Fast forward a bit and I started running games for Adventurers League at GenCon 2014 with the launch of the 5E rules, and the adventures were fun, plain and simple. Sure, as DMs we had to wear horribly itchy cult robes for the con, but I had so much fun running players through the one hour mini adventures. Phlan was a fun setting, the factions were iconic, and the adventures did a great job of empowering the DM to make it their game at their table. My home game turned towards FR as well, partly because the content being released was set there - I ran Legacy of the Crystal Shard for my home group, which was a total blast! AL was my main game for many years between GenCon, GaryCon, Gamehole Con, and Origins, and I ran games at my FLGS for a few years too. Undermountain and Myth Drannor are my two favorite places in the whole Realms, but Vaasa, Cormyr, the Moonsea, Sword Coast, and more are interesting, evocative places to set adventures.

I've found myself enjoying Forgotten Realms thanks to its rich details and high fantasy spirit, along with its villains and powerful factions. I love the sense of adventure that permeates each corner of Faerun. I wish I had players that were invested in the setting since it's readily accessible, but I've learned my home group just doesn't lock into settings. Which is fine, totally fine, I'm fine.
 

Why? I run games in FR because it is a near-endless spring of ideas. Many brilliant designers, creators, novelists and worldbuilders have labored on FR, each adding a twist or bit, and now I'm spoiled not only for adventure ideas but by variations of the campaign setting. There's a kernel in each major character, nation, faction, or region that will interest you, even if you discard the rest.
I dont use FR per se, but its so expansive that I will refer back to its Lore and use its locations, factions and characters and set pieces as inspiration for my own games
 

I use it for most campaigns because it is familiar with vast lore to draw upon available on a handy wiki, but nobody I play with is actually invested enough to care when we change something or make up our own stuff.

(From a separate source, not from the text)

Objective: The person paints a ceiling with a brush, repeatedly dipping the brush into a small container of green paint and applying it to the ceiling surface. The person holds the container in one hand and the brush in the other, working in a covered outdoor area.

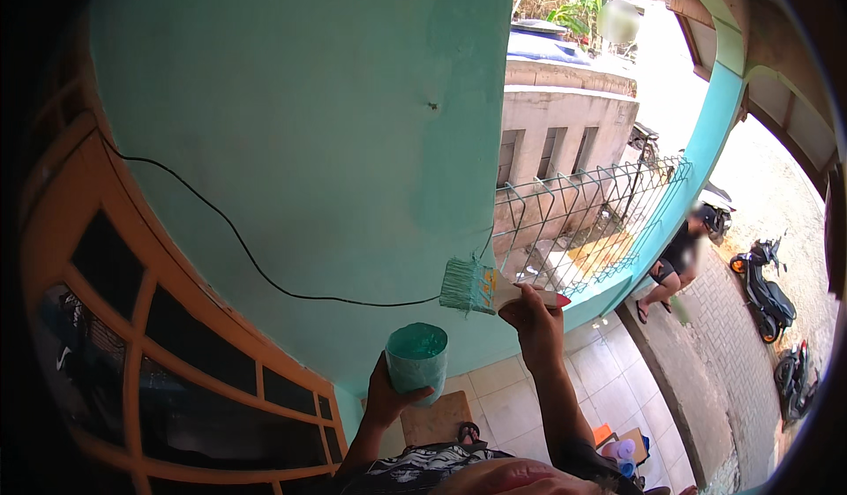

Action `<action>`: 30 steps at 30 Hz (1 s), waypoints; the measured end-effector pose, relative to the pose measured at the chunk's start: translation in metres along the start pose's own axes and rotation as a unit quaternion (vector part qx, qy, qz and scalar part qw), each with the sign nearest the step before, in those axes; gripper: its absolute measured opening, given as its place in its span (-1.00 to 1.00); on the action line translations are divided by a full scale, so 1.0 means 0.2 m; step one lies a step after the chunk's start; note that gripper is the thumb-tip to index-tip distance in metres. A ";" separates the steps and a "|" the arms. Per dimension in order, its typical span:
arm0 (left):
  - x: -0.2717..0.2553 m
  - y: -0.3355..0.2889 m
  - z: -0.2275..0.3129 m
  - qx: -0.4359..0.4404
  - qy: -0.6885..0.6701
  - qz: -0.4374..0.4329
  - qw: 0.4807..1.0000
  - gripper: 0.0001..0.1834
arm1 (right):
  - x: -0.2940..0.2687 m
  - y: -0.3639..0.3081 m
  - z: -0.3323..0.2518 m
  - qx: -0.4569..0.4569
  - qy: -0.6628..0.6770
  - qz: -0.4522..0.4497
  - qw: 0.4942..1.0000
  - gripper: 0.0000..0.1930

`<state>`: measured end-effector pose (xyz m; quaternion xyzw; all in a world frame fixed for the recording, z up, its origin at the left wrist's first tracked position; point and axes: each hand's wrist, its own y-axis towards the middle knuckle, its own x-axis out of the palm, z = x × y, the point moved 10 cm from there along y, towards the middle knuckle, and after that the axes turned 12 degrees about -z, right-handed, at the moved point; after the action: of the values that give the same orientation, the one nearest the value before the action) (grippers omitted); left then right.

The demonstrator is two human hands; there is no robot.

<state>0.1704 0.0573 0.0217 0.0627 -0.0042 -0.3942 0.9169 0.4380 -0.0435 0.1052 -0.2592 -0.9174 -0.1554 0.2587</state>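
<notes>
My right hand (535, 318) is closed around the pale, red-tipped handle of a wide paintbrush (468, 285). Green paint coats its bristles, which point left in front of the green wall (300, 160); whether they touch it I cannot tell. Lower and to the left, my left hand (393, 395) grips a green-smeared plastic cup (417, 363) from its side and underneath, with green paint inside. A darker green patch runs down the wall's right edge. Behind the bristles, the end of a black cable (238, 235) is hidden.
An orange-framed window (146, 345) stands at left. Right of the wall is a green wire fence (591, 213). A person (679, 261) sits by the ledge, near parked motorcycles (764, 290). Bottles and a box (625, 451) lie on the tiled floor (609, 363), beside a brown mat (438, 417).
</notes>
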 end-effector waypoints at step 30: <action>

Also it's so kitchen sink and cosmopolitan that it can accommodate almost whatever the hell people want to play among 5e rules and somewhat beyond. Go ahead, be a homebrew furry race bloodhunter with a pistol and a meme name. In the Forgotten Realms I don't care, there can be some village where that is normal and if not you're not the first interloper from elsewhere in the multiverse. You're not messing up the aesthetics of my own curated fantasy setting or one I care about, or that most people I'm likely to play with are inclined to care about.

Meanwhile you try that crap in a Middle Earth campaign (or some other setting people are highly invested in, possibly because they created it) and half the table is going to be livid. Also both DM and players feel more reticent to just make stuff up in the imagination game if it is a setting that people are highly invested in. Even if one of them created it then everyone else is going to not feel entitled to make it their own without direct encouragement from that auteur.

So counterintuitively my players and I usually stick to the Forgotten Realms because we don't really care about the Forgotten Realms and that makes it a good backdrop for D&D. If I ever actually were to play with someone who was super into the realms, who had read a slew of FR novels, knew the "main characters" of the setting well, and was generally likely to be offended by lore changes I would suggest we play in a different setting.